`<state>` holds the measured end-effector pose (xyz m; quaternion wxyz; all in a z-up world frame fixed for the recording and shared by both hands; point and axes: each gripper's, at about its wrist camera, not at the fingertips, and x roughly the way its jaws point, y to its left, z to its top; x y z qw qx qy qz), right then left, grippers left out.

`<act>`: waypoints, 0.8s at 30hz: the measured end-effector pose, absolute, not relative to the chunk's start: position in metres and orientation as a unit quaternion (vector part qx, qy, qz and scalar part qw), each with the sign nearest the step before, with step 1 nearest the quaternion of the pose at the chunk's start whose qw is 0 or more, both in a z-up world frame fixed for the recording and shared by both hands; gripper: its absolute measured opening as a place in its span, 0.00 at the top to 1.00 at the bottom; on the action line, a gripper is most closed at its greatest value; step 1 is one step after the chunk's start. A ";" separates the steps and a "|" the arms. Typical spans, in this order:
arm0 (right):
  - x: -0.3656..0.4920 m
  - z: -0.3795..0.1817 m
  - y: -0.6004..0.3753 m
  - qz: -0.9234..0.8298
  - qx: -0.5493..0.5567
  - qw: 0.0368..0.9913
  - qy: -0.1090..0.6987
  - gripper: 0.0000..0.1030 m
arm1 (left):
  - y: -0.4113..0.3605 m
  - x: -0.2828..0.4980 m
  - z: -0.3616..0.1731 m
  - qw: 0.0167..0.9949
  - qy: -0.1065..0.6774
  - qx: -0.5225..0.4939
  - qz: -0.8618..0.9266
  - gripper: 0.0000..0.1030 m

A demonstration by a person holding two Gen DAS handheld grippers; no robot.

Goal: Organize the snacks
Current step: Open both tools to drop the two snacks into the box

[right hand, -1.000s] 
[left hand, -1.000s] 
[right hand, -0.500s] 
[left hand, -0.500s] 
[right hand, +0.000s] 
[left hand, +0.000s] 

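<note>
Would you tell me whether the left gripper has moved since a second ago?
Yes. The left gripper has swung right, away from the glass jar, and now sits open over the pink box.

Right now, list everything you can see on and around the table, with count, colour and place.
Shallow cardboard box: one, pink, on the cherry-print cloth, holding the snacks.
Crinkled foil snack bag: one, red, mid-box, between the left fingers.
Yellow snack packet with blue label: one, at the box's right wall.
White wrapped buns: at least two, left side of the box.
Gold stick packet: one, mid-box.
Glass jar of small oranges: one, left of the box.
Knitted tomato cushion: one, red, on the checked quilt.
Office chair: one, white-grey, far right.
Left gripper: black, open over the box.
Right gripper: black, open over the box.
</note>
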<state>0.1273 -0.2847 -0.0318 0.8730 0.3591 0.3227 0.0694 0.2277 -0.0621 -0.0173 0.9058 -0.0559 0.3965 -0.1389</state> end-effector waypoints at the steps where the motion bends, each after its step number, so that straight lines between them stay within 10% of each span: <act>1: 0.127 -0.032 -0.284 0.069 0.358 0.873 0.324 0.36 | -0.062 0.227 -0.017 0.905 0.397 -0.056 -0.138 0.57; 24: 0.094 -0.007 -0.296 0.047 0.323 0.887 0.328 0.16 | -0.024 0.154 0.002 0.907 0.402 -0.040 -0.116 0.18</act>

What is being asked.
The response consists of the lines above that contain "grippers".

Exercise answer.
`<state>` holds the measured end-effector pose (xyz m; quaternion wxyz; all in a z-up world frame fixed for the recording and shared by both hands; point and axes: each gripper's, at about its wrist camera, not at the fingertips, and x roughly the way its jaws point, y to its left, z to its top; x y z qw qx qy qz), right then left, grippers left out.
A demonstration by a person holding two Gen DAS handheld grippers; no robot.

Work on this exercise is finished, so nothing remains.